3-2-1 Newsletter (6-25-2020)

10-Minute Read

Let’s get right at it. Here are three insights, two findings, and one action to take.


3 INSIGHTS FROM ME

I. The retirement cycle of improvement

Preparing for retirement will never be an easy undertaking. But it can be helped immensely through awareness, practice, and habits.

Here is my 4-step process improvement cycle to enhance any retirement.

  1. Awareness: clarify your retirement vision and the supporting actions.

  2. Practice: focus your conscious effort on the actions to realize the vision.

  3. Habit: with practice, the effort becomes automatic. 

  4. Repeat: begin again because all retirements are a work in progress.


II. Ignoring risks in retirement doesn't make them go away.

At a very young age, children know that pretending something doesn’t exist doesn’t make it go away. They know closing their eyes and wishing away a bad grade or an illness won’t change the situation. Children grasp this, but many adults struggle in this area. This has always puzzled me. I have watched countless people face risk but choose to do nothing about it.

It’s important to remember retirees have less capacity for risk, as they become more vulnerable to a reduced standard of living when risks appear. Those entering retirement are crossing the threshold into an entirely foreign way of living, where unanticipated risks can undermine goals and plans. Common risks include a reduced earnings capacity, visible spending constraint, market volatility, unknown longevity, spending shocks, compounding inflation, and declining cognitive abilities. Less common risks are the loss of a spouse and unknown medical costs. 

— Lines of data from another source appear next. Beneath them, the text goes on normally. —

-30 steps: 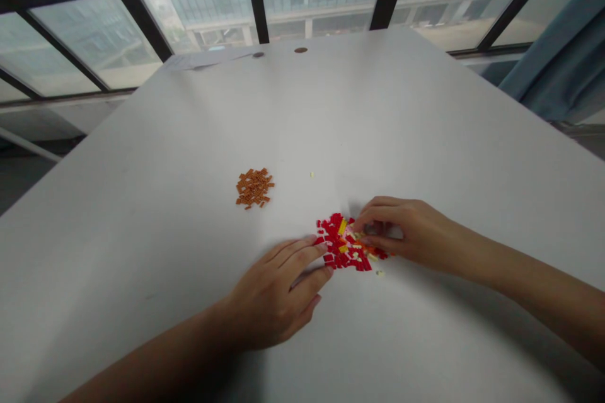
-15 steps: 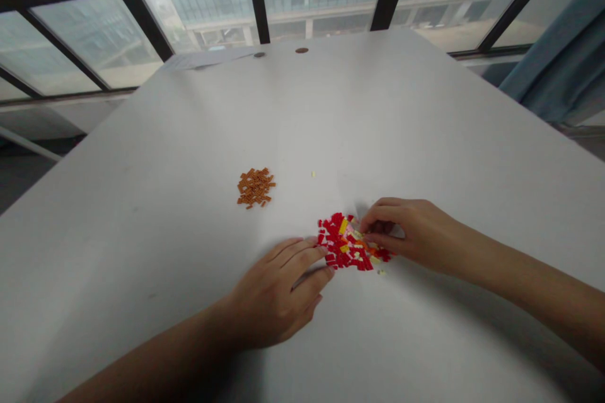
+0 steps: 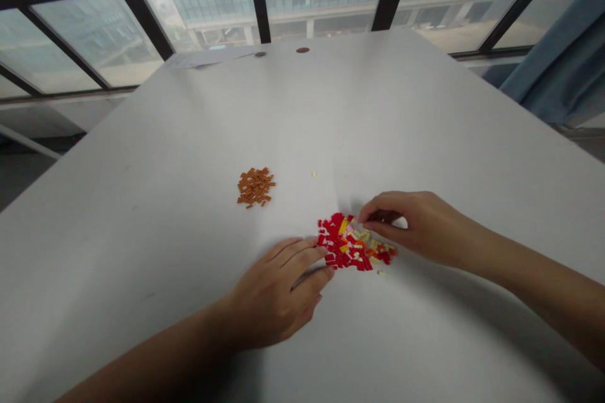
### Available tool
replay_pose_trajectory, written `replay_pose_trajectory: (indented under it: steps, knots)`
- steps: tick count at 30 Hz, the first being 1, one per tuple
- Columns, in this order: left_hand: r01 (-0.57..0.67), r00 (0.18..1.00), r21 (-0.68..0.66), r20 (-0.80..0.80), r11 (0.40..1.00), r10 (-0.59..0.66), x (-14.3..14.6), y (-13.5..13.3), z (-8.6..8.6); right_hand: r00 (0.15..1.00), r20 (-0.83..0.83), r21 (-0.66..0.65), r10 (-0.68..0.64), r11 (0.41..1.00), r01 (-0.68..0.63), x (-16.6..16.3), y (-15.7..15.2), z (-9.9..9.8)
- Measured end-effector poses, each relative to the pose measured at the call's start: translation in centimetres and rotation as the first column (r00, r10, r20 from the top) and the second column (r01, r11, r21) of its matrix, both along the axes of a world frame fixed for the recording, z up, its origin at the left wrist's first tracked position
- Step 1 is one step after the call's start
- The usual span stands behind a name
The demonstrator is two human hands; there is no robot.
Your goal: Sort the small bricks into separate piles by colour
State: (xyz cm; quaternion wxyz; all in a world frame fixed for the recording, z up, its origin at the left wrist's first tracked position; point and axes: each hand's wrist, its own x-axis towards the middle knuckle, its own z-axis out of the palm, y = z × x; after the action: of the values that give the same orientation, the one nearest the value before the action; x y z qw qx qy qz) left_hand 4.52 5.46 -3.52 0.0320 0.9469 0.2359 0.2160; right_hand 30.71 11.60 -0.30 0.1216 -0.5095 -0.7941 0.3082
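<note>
On the white counter (image 3: pixel 142 201) we have two lots of small toy bricks. The orange bricks (image 3: pixel 255 187) already sit in a tight pile of their own, well apart from our hands. The mixed heap (image 3: pixel 347 242) in front of us is still mostly red, with yellow, cream and orange pieces scattered through it, so much remains jumbled. Our left hand (image 3: pixel 271 302) lies with its grip apart, resting against the heap's near edge. Our right hand (image 3: pixel 416 227) sits at the heap's far edge, its grip nearly together; we cannot tell whether it clamps a brick. A single cream brick (image 3: pixel 312 174) lies alone beyond the heap.
</note>
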Motion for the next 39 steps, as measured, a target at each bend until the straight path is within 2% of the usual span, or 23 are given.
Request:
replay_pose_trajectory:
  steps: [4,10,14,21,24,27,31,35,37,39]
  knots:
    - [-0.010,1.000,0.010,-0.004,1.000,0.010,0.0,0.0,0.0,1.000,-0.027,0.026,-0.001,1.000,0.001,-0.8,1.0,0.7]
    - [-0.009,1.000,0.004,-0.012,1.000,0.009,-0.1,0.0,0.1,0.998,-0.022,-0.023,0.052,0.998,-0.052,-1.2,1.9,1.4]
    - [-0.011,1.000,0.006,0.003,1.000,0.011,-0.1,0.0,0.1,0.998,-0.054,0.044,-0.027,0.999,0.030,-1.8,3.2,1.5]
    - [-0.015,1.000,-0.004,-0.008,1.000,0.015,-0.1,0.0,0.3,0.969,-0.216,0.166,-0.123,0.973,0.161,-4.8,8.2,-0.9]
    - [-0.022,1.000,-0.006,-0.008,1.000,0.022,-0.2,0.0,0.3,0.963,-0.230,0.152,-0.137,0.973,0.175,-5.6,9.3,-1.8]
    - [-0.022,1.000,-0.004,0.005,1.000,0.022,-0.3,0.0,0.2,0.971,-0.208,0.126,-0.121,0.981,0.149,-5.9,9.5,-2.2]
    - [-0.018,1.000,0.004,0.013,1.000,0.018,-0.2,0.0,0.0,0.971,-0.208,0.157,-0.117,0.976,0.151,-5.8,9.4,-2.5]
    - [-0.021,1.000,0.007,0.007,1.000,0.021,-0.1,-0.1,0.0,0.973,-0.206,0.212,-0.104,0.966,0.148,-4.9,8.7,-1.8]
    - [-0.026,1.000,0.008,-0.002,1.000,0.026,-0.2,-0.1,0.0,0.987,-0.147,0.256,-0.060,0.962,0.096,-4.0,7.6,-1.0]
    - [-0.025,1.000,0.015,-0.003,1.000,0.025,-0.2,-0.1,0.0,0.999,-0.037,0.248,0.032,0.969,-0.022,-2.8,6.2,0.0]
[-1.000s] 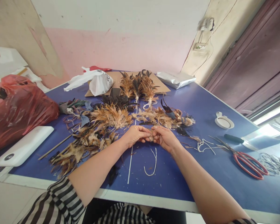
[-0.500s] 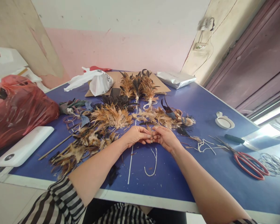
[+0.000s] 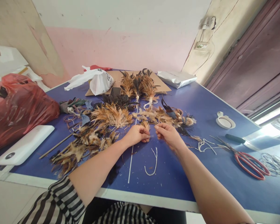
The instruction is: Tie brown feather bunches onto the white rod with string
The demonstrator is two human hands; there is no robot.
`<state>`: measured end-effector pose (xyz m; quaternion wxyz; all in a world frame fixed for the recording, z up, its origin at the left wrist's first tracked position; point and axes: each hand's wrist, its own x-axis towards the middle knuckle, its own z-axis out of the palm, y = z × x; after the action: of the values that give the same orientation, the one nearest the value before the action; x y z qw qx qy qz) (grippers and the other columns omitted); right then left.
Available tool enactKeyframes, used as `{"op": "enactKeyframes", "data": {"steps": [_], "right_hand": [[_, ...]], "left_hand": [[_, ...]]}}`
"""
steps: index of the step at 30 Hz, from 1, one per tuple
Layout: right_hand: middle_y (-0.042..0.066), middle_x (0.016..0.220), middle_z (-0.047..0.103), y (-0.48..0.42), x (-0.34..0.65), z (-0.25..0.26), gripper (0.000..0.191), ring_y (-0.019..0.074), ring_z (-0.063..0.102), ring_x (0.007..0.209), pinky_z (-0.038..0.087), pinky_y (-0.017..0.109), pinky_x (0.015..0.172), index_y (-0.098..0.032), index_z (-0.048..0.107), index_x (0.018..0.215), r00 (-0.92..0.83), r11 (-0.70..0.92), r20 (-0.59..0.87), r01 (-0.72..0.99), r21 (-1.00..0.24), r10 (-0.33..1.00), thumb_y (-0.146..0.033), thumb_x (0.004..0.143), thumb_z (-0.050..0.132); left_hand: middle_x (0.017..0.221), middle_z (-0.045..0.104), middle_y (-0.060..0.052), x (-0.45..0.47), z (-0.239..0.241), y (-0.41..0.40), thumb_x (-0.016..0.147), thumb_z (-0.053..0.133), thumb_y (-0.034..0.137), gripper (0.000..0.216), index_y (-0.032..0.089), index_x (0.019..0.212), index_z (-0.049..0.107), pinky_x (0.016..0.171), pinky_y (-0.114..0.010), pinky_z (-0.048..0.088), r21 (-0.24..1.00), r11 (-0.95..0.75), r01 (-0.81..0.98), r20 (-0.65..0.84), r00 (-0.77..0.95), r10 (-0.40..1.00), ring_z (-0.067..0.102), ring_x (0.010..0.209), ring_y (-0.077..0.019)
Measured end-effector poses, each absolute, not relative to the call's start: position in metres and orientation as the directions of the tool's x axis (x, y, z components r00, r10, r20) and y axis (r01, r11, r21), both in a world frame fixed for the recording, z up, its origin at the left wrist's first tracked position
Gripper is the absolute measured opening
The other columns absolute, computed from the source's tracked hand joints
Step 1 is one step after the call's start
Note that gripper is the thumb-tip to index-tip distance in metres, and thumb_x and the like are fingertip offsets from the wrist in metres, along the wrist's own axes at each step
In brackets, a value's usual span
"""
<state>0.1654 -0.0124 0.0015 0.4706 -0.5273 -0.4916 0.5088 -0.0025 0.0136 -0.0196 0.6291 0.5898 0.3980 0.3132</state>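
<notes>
My left hand (image 3: 138,134) is closed around a small bunch of brown feathers (image 3: 145,124). The tuft shows above its fingers, and thin pale quill ends poke out on the right. A short gap away, my right hand (image 3: 165,132) has its thumb and fingertips pinched together; anything between them is too small to make out. Just below both hands a loose white string (image 3: 154,166) lies curved on the blue table (image 3: 177,186). Beyond them are a pile of orange-brown feathers (image 3: 113,115) and a looser row of tan feathers (image 3: 156,115).
Red-handled scissors (image 3: 252,165), a green-handled knife (image 3: 235,138) and a tape roll (image 3: 225,122) lie right. A white power bank (image 3: 24,144) and red plastic bag (image 3: 25,109) stand left. Tied feather bundles (image 3: 149,88) rest on cardboard (image 3: 162,87) at the back.
My hands were together at the feathers and are now apart. The right hand has drawn slightly away to the right; the left keeps the bunch.
</notes>
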Motion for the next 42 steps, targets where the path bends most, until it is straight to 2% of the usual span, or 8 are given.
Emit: {"op": "enactKeyframes", "data": {"steps": [2, 4, 6, 10, 18, 28, 38, 42], "right_hand": [[-0.002, 0.058, 0.055, -0.01, 0.175, 0.003, 0.016, 0.0085, 0.046, 0.05, 0.038, 0.023, 0.05, -0.017, 0.061, 0.071, 0.053, 0.01, 0.029, 0.329, -0.944, 0.998, -0.03, 0.064, 0.063], [-0.001, 0.06, 0.058, -0.009, 0.182, 0.002, 0.01, 0.0105, 0.048, 0.054, 0.037, 0.024, 0.053, -0.017, 0.064, 0.068, 0.014, 0.06, 0.083, 0.57, -0.819, 0.996, -0.026, 0.063, 0.062], [0.0, 0.061, 0.06, -0.01, 0.185, 0.0, 0.011, 0.0121, 0.05, 0.056, 0.038, 0.025, 0.055, -0.018, 0.066, 0.068, -0.077, 0.102, 0.068, 0.669, -0.736, 0.995, -0.025, 0.062, 0.061], [0.0, 0.062, 0.06, -0.013, 0.18, -0.005, 0.017, 0.0131, 0.051, 0.056, 0.037, 0.024, 0.052, -0.019, 0.067, 0.073, -0.201, 0.149, 0.011, 0.686, -0.712, 0.98, -0.03, 0.06, 0.064], [0.002, 0.068, 0.061, -0.016, 0.167, -0.004, 0.014, 0.0141, 0.051, 0.062, 0.036, 0.025, 0.056, -0.019, 0.064, 0.064, -0.151, 0.216, 0.158, 0.773, -0.596, 0.976, -0.029, 0.069, 0.055], [-0.001, 0.056, 0.054, -0.017, 0.161, -0.001, 0.022, 0.0106, 0.043, 0.052, 0.032, 0.023, 0.05, -0.017, 0.058, 0.059, -0.177, 0.218, 0.133, 0.671, -0.708, 0.975, -0.033, 0.072, 0.051], [0.001, 0.063, 0.061, -0.014, 0.158, 0.0, 0.023, 0.0119, 0.049, 0.058, 0.037, 0.023, 0.055, -0.015, 0.064, 0.067, -0.142, 0.176, 0.117, 0.546, -0.819, 0.983, -0.033, 0.073, 0.05], [0.002, 0.07, 0.064, -0.014, 0.17, 0.001, 0.02, 0.0126, 0.051, 0.059, 0.038, 0.024, 0.057, -0.017, 0.067, 0.077, -0.169, 0.146, 0.062, 0.546, -0.825, 0.984, -0.032, 0.067, 0.059]], "left_hand": [[0.056, 0.062, -0.003, -0.002, -0.02, 0.014, 0.063, 0.069, 0.016, 0.015, 0.01, 0.069, 0.058, 0.055, -0.025, 0.05, 0.989, 0.115, 0.089, -0.144, 0.479, 0.866, 0.061, 0.052, -0.0113], [0.057, 0.062, -0.003, -0.002, -0.022, 0.014, 0.063, 0.069, 0.016, 0.015, 0.01, 0.07, 0.057, 0.055, -0.025, 0.051, 0.989, 0.115, 0.095, -0.146, 0.477, 0.866, 0.061, 0.053, -0.0117], [0.058, 0.063, -0.003, -0.003, -0.024, 0.014, 0.063, 0.068, 0.016, 0.014, 0.01, 0.071, 0.057, 0.055, -0.025, 0.051, 0.99, 0.104, 0.091, -0.135, 0.484, 0.865, 0.061, 0.054, -0.0117], [0.057, 0.062, -0.003, -0.004, -0.025, 0.015, 0.066, 0.065, 0.014, 0.011, 0.011, 0.074, 0.058, 0.054, -0.023, 0.05, 0.992, 0.082, 0.094, -0.118, 0.499, 0.859, 0.06, 0.053, -0.0108], [0.057, 0.062, -0.003, -0.005, -0.025, 0.015, 0.066, 0.064, 0.014, 0.009, 0.01, 0.074, 0.061, 0.053, -0.022, 0.049, 0.991, 0.076, 0.108, -0.122, 0.517, 0.847, 0.06, 0.053, -0.0103], [0.057, 0.063, -0.003, -0.004, -0.023, 0.014, 0.065, 0.065, 0.017, 0.011, 0.01, 0.074, 0.064, 0.054, -0.023, 0.049, 0.989, 0.085, 0.118, -0.133, 0.505, 0.853, 0.059, 0.053, -0.0105], [0.058, 0.063, -0.004, -0.005, -0.023, 0.015, 0.063, 0.069, 0.028, 0.02, 0.009, 0.068, 0.064, 0.057, -0.023, 0.049, 0.991, 0.08, 0.103, -0.123, 0.529, 0.84, 0.058, 0.052, -0.0094], [0.058, 0.063, -0.005, -0.005, -0.022, 0.016, 0.064, 0.069, 0.029, 0.02, 0.01, 0.069, 0.063, 0.057, -0.024, 0.05, 0.988, 0.117, 0.105, -0.153, 0.49, 0.858, 0.06, 0.053, -0.0105]]}}
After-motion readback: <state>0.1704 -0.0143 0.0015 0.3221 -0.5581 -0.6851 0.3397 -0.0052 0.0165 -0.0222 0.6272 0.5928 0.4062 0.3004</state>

While avoiding risk is impossible at any age, knowing the risks you will likely face and planning to deal with them is your best defense. Start by creating an inventory of what you want to avoid in retirement. These are your risks. Once you know the risks, you will likely face the difficult (but rewarding) work of finding the best strategies to counter them. 


III. Which of my current habits serves me the most? Which serves me least?

Habits are the cornerstone needed to accomplish goals. James Clear writes extensively on this and why some people are more successful than others at accomplishing just about anything they set out to do, primarily by adopting good habits. 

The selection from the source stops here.